◆ **Exercise description**
Transcribe the listing in full, excluding any pictures.

◆ **Information supplied**

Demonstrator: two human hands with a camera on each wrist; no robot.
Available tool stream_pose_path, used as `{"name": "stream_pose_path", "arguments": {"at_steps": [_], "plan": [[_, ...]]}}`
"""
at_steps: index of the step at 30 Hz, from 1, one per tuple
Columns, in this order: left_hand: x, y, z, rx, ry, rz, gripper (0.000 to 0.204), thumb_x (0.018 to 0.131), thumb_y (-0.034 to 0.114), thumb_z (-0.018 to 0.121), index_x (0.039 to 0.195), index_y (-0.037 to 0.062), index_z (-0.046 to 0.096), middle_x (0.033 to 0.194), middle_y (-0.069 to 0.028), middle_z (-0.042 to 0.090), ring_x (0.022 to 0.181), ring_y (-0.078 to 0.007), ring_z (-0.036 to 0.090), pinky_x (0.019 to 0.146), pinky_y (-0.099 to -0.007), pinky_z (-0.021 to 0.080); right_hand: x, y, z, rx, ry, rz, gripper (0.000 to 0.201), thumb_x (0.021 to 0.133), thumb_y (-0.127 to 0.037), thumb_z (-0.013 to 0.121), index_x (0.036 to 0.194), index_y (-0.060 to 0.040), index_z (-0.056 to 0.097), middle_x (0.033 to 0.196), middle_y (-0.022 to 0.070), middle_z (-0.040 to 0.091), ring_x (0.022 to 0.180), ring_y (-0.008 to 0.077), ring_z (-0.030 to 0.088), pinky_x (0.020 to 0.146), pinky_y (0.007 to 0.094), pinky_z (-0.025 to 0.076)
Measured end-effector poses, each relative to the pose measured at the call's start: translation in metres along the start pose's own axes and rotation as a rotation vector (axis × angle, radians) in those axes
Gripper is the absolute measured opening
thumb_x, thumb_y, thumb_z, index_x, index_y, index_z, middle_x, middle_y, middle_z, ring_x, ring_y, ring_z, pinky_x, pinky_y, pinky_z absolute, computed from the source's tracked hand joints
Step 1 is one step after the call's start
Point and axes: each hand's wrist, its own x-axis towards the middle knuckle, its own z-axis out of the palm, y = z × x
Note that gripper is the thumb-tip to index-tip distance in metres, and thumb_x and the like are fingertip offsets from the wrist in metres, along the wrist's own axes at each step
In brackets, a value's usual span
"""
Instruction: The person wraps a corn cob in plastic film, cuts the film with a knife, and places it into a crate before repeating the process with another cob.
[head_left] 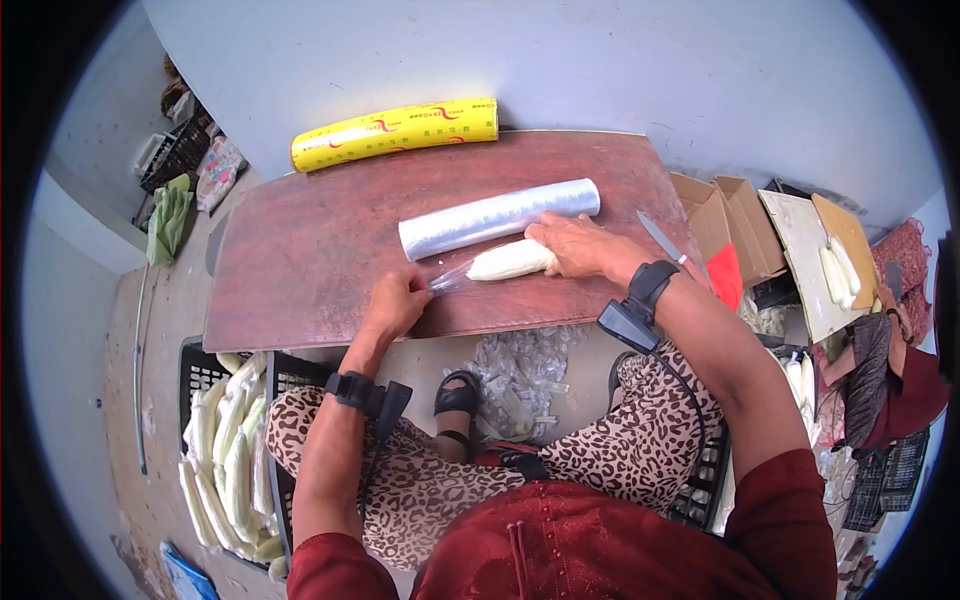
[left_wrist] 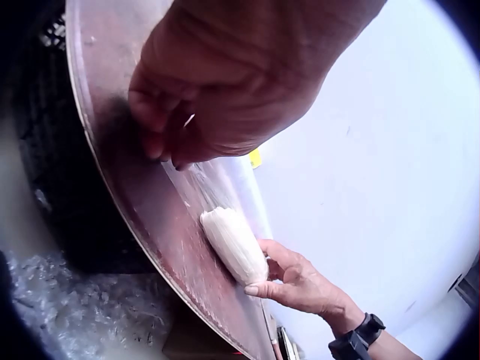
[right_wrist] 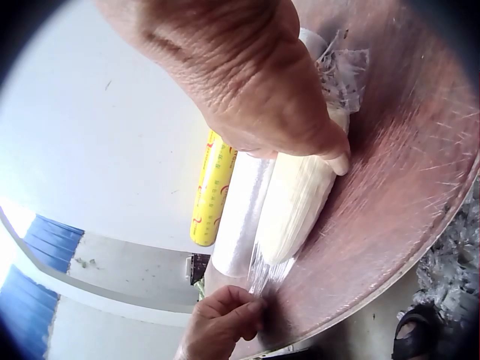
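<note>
A pale ear of corn, its leaves ridged lengthwise, lies on the red-brown table. My right hand holds its right end, thumb along the near side in the right wrist view. Clear plastic film stretches from the other end of the ear to my left hand, which pinches it between thumb and fingers near the table's front edge. In the right wrist view more crumpled film shows past my right hand. Just behind the ear lies a roll of clear cling film.
A yellow printed roll lies along the table's back edge. On the right is a knife. A black crate of wrapped ears stands at lower left, and scraps of film cover the floor. Another person is at far right.
</note>
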Motion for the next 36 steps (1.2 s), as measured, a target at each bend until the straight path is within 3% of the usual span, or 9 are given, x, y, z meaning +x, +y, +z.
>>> {"name": "stream_pose_path", "arguments": {"at_steps": [6, 9, 12, 18, 21, 27, 33, 36], "plan": [[-0.005, 0.008, -0.009, -0.022, -0.097, -0.082, 0.011, 0.079, 0.012, 0.068, 0.079, 0.0011, 0.064, 0.069, -0.0153, 0.066, 0.063, -0.0239, 0.066, 0.061, -0.036, 0.051, 0.001, 0.003, 0.001, -0.017, -0.003, -0.012, 0.05, 0.081, -0.011, 0.071, 0.125, -0.0087, 0.047, 0.134, 0.0167, 0.044, 0.13, 0.0374, 0.042, 0.111, 0.0596, 0.029], [-0.008, 0.012, -0.012, -0.012, -0.109, -0.096, 0.013, 0.079, 0.013, 0.069, 0.08, 0.0008, 0.065, 0.071, -0.0163, 0.066, 0.067, -0.0254, 0.067, 0.063, -0.0367, 0.051, 0.003, 0.004, 0.007, -0.006, 0.045, -0.02, 0.04, 0.082, -0.012, 0.07, 0.116, -0.0087, 0.049, 0.123, 0.0113, 0.046, 0.127, 0.0327, 0.043, 0.106, 0.0598, 0.033], [-0.008, 0.01, -0.012, 0.046, -0.111, -0.054, 0.016, 0.079, 0.016, 0.069, 0.081, 0.0002, 0.067, 0.073, -0.018, 0.067, 0.072, -0.0281, 0.068, 0.068, -0.0383, 0.051, 0.003, 0.004, 0.006, -0.014, 0.026, -0.018, 0.046, 0.082, -0.009, 0.07, 0.123, -0.0087, 0.049, 0.131, 0.0152, 0.044, 0.128, 0.0374, 0.044, 0.11, 0.0596, 0.031], [-0.009, 0.015, -0.013, 0.074, -0.102, -0.059, 0.019, 0.081, 0.018, 0.066, 0.083, -0.0007, 0.067, 0.078, -0.0209, 0.068, 0.078, -0.031, 0.067, 0.073, -0.0404, 0.051, 0.003, 0.004, 0.005, -0.011, 0.015, -0.019, 0.05, 0.083, -0.012, 0.07, 0.128, -0.0096, 0.047, 0.136, 0.0147, 0.044, 0.131, 0.0352, 0.042, 0.111, 0.0593, 0.03], [-0.009, 0.015, -0.012, 0.106, -0.073, -0.022, 0.018, 0.083, 0.016, 0.063, 0.085, -0.0014, 0.065, 0.074, -0.0208, 0.067, 0.073, -0.0295, 0.067, 0.069, -0.0399, 0.051, 0.005, 0.012, 0.018, 0.042, 0.148, -0.057, 0.056, 0.085, -0.013, 0.068, 0.135, -0.0097, 0.042, 0.135, 0.0124, 0.044, 0.134, 0.0328, 0.038, 0.111, 0.0596, 0.028], [-0.015, 0.026, -0.014, -0.092, -0.107, -0.158, 0.013, 0.087, 0.012, 0.057, 0.087, -0.0003, 0.061, 0.07, -0.0135, 0.064, 0.054, -0.0203, 0.063, 0.052, -0.0342, 0.049, -0.001, 0.005, 0.004, 0.03, 0.014, -0.042, 0.056, 0.086, -0.015, 0.067, 0.135, -0.0084, 0.041, 0.142, 0.0148, 0.04, 0.136, 0.0337, 0.036, 0.11, 0.0601, 0.028], [-0.012, 0.019, -0.013, -0.259, -0.113, -0.284, 0.012, 0.088, 0.012, 0.058, 0.086, 0.0012, 0.061, 0.071, -0.008, 0.064, 0.051, -0.0168, 0.061, 0.047, -0.0306, 0.047, 0.005, 0.008, 0.009, 0.024, -0.008, -0.025, 0.053, 0.087, -0.016, 0.066, 0.134, -0.0078, 0.042, 0.137, 0.0155, 0.042, 0.135, 0.0344, 0.037, 0.111, 0.0569, 0.029], [-0.012, 0.012, -0.011, -0.185, -0.123, -0.249, 0.013, 0.088, 0.013, 0.06, 0.085, 0.0009, 0.062, 0.07, -0.0078, 0.063, 0.053, -0.0168, 0.063, 0.048, -0.0311, 0.046, 0.004, 0.008, 0.011, 0.02, 0.018, -0.033, 0.049, 0.087, -0.017, 0.066, 0.13, -0.0066, 0.044, 0.132, 0.0157, 0.044, 0.13, 0.0347, 0.041, 0.107, 0.0539, 0.034]]}}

◆ **Your response**
Demonstrator: two human hands with a camera on each wrist; no robot.
Available tool stream_pose_path, used as `{"name": "stream_pose_path", "arguments": {"at_steps": [_], "plan": [[_, ...]]}}`
"""
at_steps: index of the step at 30 Hz, from 1, one per tuple
Columns, in this order: left_hand: x, y, z, rx, ry, rz, gripper (0.000 to 0.204), thumb_x (0.018 to 0.131), thumb_y (-0.034 to 0.114), thumb_z (-0.018 to 0.121), index_x (0.039 to 0.195), index_y (-0.037 to 0.062), index_z (-0.046 to 0.096), middle_x (0.033 to 0.194), middle_y (-0.069 to 0.028), middle_z (-0.042 to 0.090), ring_x (0.022 to 0.181), ring_y (-0.078 to 0.007), ring_z (-0.036 to 0.090), pinky_x (0.019 to 0.146), pinky_y (-0.099 to -0.007), pinky_z (-0.021 to 0.080); right_hand: x, y, z, rx, ry, rz, gripper (0.000 to 0.201), thumb_x (0.021 to 0.133), thumb_y (-0.127 to 0.037), thumb_z (-0.013 to 0.121), index_x (0.036 to 0.194), index_y (-0.060 to 0.040), index_z (-0.056 to 0.097), middle_x (0.033 to 0.196), middle_y (-0.022 to 0.070), middle_z (-0.040 to 0.091), ring_x (0.022 to 0.180), ring_y (-0.008 to 0.077), ring_z (-0.030 to 0.088), pinky_x (0.020 to 0.146), pinky_y (0.007 to 0.094), pinky_z (-0.025 to 0.076)
Measured end-effector poses, each relative to the pose measured at the call's start: translation in metres along the start pose's own axes and rotation as a rotation vector (axis × angle, radians) in those axes
Gripper is the absolute measured opening
thumb_x, thumb_y, thumb_z, index_x, index_y, index_z, middle_x, middle_y, middle_z, ring_x, ring_y, ring_z, pinky_x, pinky_y, pinky_z absolute, computed from the source's tracked hand joints
Step 1 is one step after the call's start
Point and axes: each hand's wrist, its own x-axis towards the middle knuckle, its own z-axis out of the palm, y = z × x
Note that gripper is the thumb-tip to index-tip distance in metres, and thumb_x and the like are fingertip offsets from the wrist in metres, along the wrist's own axes at each step
In brackets, a value's usual span
"""
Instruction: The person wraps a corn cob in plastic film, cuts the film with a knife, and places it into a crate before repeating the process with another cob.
[head_left] 
[left_wrist] 
[right_wrist] 
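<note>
A pale ear of corn, its leaves ridged lengthwise, lies on the red-brown table. My right hand holds its right end, thumb along the near side in the right wrist view. Clear plastic film stretches from the other end of the ear to my left hand, which pinches it between thumb and fingers near the table's front edge. In the right wrist view more crumpled film shows past my right hand. Just behind the ear lies a roll of clear cling film.
A yellow printed roll lies along the table's back edge. On the right is a knife. A black crate of wrapped ears stands at lower left, and scraps of film cover the floor. Another person is at far right.
</note>
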Motion for the next 36 steps (1.2 s), as measured, a target at each bend until the straight path is within 3% of the usual span, or 9 are given, x, y, z meaning +x, +y, +z.
>>> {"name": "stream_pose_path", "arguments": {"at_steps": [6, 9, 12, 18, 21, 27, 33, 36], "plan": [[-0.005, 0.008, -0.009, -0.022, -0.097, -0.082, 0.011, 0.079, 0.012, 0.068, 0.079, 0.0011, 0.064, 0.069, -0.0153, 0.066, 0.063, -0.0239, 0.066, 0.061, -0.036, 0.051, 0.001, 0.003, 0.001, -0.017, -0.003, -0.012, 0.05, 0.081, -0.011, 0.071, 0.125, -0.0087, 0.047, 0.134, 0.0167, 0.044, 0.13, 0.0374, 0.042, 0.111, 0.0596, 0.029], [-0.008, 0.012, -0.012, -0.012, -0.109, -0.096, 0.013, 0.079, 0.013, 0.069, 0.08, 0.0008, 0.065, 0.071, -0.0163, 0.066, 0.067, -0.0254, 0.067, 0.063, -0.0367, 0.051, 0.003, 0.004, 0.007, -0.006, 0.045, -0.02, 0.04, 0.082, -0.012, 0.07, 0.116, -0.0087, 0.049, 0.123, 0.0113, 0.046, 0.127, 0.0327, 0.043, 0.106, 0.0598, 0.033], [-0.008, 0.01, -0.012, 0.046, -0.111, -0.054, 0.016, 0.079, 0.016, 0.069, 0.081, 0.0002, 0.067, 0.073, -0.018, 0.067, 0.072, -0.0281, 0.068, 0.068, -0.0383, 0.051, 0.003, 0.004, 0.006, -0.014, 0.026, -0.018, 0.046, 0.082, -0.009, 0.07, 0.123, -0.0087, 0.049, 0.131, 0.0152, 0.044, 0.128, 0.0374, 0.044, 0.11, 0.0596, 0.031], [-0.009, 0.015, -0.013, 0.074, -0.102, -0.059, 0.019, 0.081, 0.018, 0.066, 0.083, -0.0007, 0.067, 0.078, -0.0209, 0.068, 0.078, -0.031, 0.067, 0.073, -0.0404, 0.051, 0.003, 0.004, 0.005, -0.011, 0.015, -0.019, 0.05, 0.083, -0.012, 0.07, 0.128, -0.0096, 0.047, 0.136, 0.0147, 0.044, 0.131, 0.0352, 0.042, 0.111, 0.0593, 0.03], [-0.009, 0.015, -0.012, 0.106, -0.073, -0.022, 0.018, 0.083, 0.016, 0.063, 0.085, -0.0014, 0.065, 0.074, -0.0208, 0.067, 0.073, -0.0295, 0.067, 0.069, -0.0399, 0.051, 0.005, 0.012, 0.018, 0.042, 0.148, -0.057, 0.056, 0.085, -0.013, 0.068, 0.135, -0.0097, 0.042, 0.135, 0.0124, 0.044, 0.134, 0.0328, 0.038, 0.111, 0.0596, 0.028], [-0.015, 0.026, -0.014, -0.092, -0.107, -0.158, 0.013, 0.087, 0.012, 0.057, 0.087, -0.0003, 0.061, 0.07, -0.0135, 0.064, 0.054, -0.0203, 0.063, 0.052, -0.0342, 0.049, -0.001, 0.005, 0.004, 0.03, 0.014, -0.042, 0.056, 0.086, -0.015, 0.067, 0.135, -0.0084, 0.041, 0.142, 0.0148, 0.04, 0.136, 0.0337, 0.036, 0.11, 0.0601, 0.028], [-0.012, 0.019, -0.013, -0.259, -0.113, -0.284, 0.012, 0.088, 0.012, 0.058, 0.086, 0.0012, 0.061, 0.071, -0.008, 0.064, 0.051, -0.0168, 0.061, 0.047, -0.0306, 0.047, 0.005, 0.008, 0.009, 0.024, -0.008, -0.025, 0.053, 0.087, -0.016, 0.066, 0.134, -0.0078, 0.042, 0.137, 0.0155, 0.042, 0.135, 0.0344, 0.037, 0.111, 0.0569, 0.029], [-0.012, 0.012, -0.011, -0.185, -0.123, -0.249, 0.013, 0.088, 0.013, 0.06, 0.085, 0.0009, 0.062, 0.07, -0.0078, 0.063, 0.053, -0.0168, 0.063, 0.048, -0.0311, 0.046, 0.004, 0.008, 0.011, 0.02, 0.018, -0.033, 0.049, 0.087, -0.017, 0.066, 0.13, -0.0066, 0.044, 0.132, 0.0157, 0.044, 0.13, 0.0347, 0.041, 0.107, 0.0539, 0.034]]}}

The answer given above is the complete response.